O Dono do Segredo, Antonio Muñoz Molina (Caminho)

  
Antonio Muñoz Molina "@ Clube de Leituras"
  O Dono do Segredo é um livro delicioso. Lê-se de uma assentada, com o prazer acrescido da proximidade porque não só se passa na vizinha Espanha, num passado recente, mas também porque nós, o nosso país, faz parte da história. Aliás, o livro inicia-se com uma carta aos leitores portugueses escrita pelo autor, Antonio Muñoz Molina, aquando da edição portuguesa, e na qual refere:
    "(...) Se eu não tivesse escrito este livro não saberia agora, ou não me recordaria, da importância que teve para mim, há mais de vinte anos, a notícia da Revolução de Abril, e do modo como as ideias mais sentimentais da minha adolescência sobre a liberdade perduram em mim associadas, e para sempre, a Portugal, às fotografias de carros de combate rodeados por multidões fervorosas, de soldados jovens com os punhos erguidos e cravos nas bocas das espingardas. (...) Em Setembro de 1973 Santiago do Chile tinha sido a nossa capital da dor; em Abril de 74 Lisboa converteu-se na capital da nossa alegria. (...)"
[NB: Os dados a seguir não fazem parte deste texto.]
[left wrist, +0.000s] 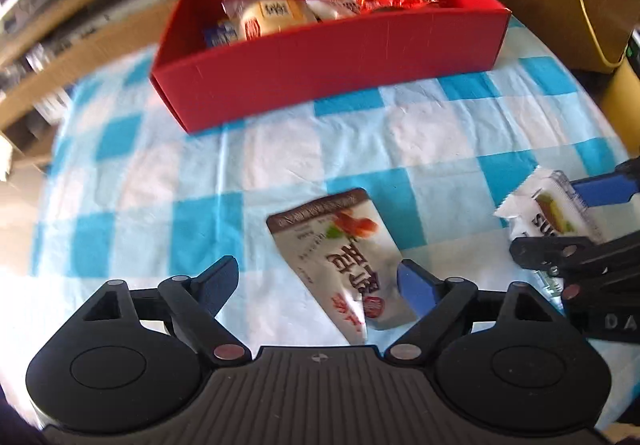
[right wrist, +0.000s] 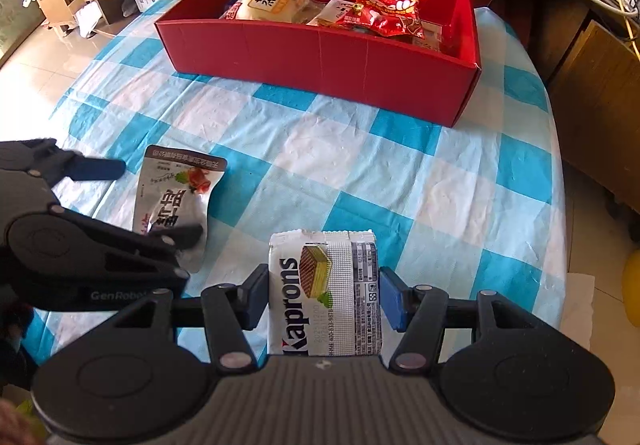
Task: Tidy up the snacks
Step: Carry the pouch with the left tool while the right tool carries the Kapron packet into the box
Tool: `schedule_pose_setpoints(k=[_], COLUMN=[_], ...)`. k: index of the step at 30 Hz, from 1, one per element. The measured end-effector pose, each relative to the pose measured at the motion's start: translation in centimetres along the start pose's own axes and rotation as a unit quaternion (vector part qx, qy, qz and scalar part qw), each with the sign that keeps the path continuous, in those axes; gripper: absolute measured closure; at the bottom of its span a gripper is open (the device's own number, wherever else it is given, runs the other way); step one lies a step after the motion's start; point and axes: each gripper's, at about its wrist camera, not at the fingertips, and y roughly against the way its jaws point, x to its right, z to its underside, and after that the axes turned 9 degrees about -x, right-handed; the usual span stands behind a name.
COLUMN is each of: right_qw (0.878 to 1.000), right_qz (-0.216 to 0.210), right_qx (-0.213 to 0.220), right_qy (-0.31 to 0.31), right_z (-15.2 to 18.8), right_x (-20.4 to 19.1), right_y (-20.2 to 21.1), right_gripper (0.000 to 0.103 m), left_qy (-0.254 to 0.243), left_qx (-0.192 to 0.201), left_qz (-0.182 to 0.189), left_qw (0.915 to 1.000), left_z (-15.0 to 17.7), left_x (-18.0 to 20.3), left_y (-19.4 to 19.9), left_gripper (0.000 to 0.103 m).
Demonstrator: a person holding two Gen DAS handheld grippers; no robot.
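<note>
Snacks already lay in the red box [right wrist: 320,49]: a bun, a red packet [right wrist: 386,11] and perhaps more, blurred. Two stayed outside on the checked cloth [right wrist: 400,173]. The right gripper [right wrist: 320,295] held the Kaprons wafer pack [right wrist: 324,293] between its pads. The left gripper [left wrist: 316,285] stood wide around the grey pouch [left wrist: 340,257], apparently not clamping it. Both still needed boxing.
</note>
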Motion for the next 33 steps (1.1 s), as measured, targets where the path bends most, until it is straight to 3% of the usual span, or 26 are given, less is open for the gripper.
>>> schedule_pose_setpoints(k=[3,6,9,14,18,23,26,27,30,31,33], right_qw=[1.000,1.000,1.000,1.000,0.999,0.999,0.999,0.999,0.999,0.999,0.999], right_qz=[-0.004,-0.007,-0.011,-0.019,-0.026,-0.028,-0.028,-0.027,-0.029,-0.030,-0.032], right_qx=[0.001,0.004,0.006,0.020,0.035,0.039,0.039,0.039,0.039,0.039,0.040], right_qy=[-0.003,-0.004,-0.004,-0.001,0.005,0.008,0.005,0.005,0.005,0.005,0.005], right_z=[-0.1,-0.2,-0.1,-0.1,0.0,-0.1,-0.1,-0.1,-0.2,-0.2,-0.2], right_x=[0.3,0.6,0.8,1.0,0.8,0.6,0.6,0.5,0.5,0.6,0.7], right_y=[0.2,0.5,0.9,2.0,2.9,3.1,3.1,3.1,3.2,3.2,3.3], right_gripper=[0.014,0.014,0.014,0.014,0.014,0.014,0.014,0.014,0.014,0.014,0.014], left_qy=[0.018,0.034,0.091,0.084,0.081,0.054,0.066,0.068,0.071,0.074,0.071], left_qx=[0.005,-0.015,-0.026,-0.018,-0.007,-0.011,-0.017,-0.017,0.013,0.024,0.031], left_qz=[0.002,-0.004,0.039,0.024,0.030,0.029,0.019,0.004,-0.030,-0.039,-0.038], left_qw=[0.9998,0.9993,0.9947,0.9960,0.9963,0.9980,0.9975,0.9975,0.9969,0.9962,0.9963], left_z=[-0.2,-0.5,-0.6,-0.4,-0.4,-0.1,0.0,0.0,0.1,0.1,-0.2], left_x=[0.2,0.6,-0.2,0.4,-0.3,-0.7,-1.0,-1.0,-1.2,-1.2,-0.9], left_y=[0.3,-0.4,-0.5,-0.1,0.8,0.6,0.0,-0.1,1.2,1.7,2.1], left_gripper=[0.013,0.035,0.054,0.061,0.075,0.072,0.056,0.043,0.022,0.017,0.017])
    Toda a história se desenrola na primavera de 1974, em Madrid, onde aportam dois jovens, vindos da mesma aldeia, um para estudar jornalismo e outro à procura de trabalho. Apesar das diferenças entre eles, ambos sonham com uma mudança no país que afaste Franco do poder. O estudante, narrador e protagonista, trabalha esporadicamente para um advogado que um dia lhe confia um segredo, e ele conta-o ao amigo que conta a outro...a revolução fracassa - e provavelmente nunca terão tido nada a ver com isso - mas viverão para sempre com o facto de não terem conseguido guardar segredo.
    O livro está muito bem escrito e não resisti a roubar algumas frases:
    "(...) o que o futuro tem de mau, quando ainda não se transformou em passado, é que não há maneira de suspeitarmos o que trará consigo, e que os únicos prognósticos que acertam são os retrospetivos.(pg. 32)"
    "(...) Tendemos instintivamente a favorecer-nos nos retratos do passado traçados pela memória. Depois descobrimos numa carta de há vinte anos o que pensávamos e sentíamos de facto então e vemo-nos como éramos, não ingénuos, mas simplistas, fanáticos em vez de apaixonados e rebeldes, pretensiosos, ignorantes, bastante idiotas, mas sobretudo distantes, tão inacessíveis nessa distância como a fotografia de um desconhecido, usando palavras que hoje juraríamos nunca ter dito nem escrito. (pg. 89)"
    Apesar de contar com mais de 20 anos, o livro é de uma enorme atualidade ao reflectir sobre a mudança de regime vivida em Espanha e a incapacidade, que ainda hoje se mantém, de fazerem as contas com o passado, numa transição feita num gota-a-gota exasperante (...) sem nunca termos tido a alegria de começar de novo, de apagar tudo e viver uma nova era: a alegria ou a ilusão, tanto se me dá.